The fields of application for swarm robotics include:

• Area covering tasks: Environmental monitoring, such as crops in farming [11], oil spill tracking [12], marine environmental monitoring [13], and monitoring for the immediate detection of dangerous substances [14].

• Dangerous tasks: The detection and disposal of mines [10] or searching for survivors in the event of an earthquake or tsunami [15].

• Scaling tasks: Tasks that require up or down-scaling over time. For example, a robotic swarm to contain an oil spill will require upscaling as the spill size increases [14].

• Redundancy tasks: Jobs that place an importance in a robust system that can operate as normal, even in the event of damage or destruction to individuals in the system.

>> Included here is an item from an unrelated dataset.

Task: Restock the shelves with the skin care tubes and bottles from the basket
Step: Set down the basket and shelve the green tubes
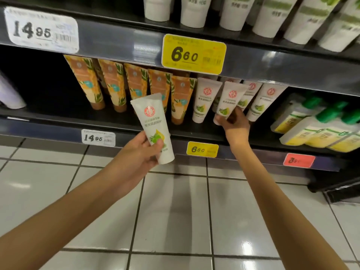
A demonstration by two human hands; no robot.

For example, a dynamic communication system in a battlefield [14].

1.3. Characteristics of Swarm Robotics

In order to decide upon objectives for this project, a clear set of criteria must first be defined for characterising a swarm robotic system :

1. Autonomous: The robots must be able to physically interact with the environment and work completely autonomously.

2. Individual robot simplicity: The individual robots are programmed with simple instructions but can collectively carry out complex tasks.

3. Homogeneous: Every robot is equal in its instructions and capabilities.

4. Large numbers of robots: Groups of 10 or 20 are generally considered to be a swarm, however, groups are scalable meaning numbers can be scaled up or down in a range, from tens up to millions and beyond. This reduces cost of manufacture but poses challenges with experimentation and maintenance.

5. System redundancy: If one robot fails or malfunctions, another will compensate for it, making individual robots dispensable.

6. Every robot must have sensing and communication capabilities: Stigmergy is known as communication and coordination through the environment, which is one of the most important concepts of swarm robotics [3].

7. Decentralized control: Every robot has their own communication capabilities, allowing for cross communication between robots, adding robustness and redundancy to the system. Individual robots are dispensable, meaning if one robot fails the system is not affected. In centralised control, however, a central controller controls all robots with the disadvantage that if the controller breaks, the whole system will be unable to operate.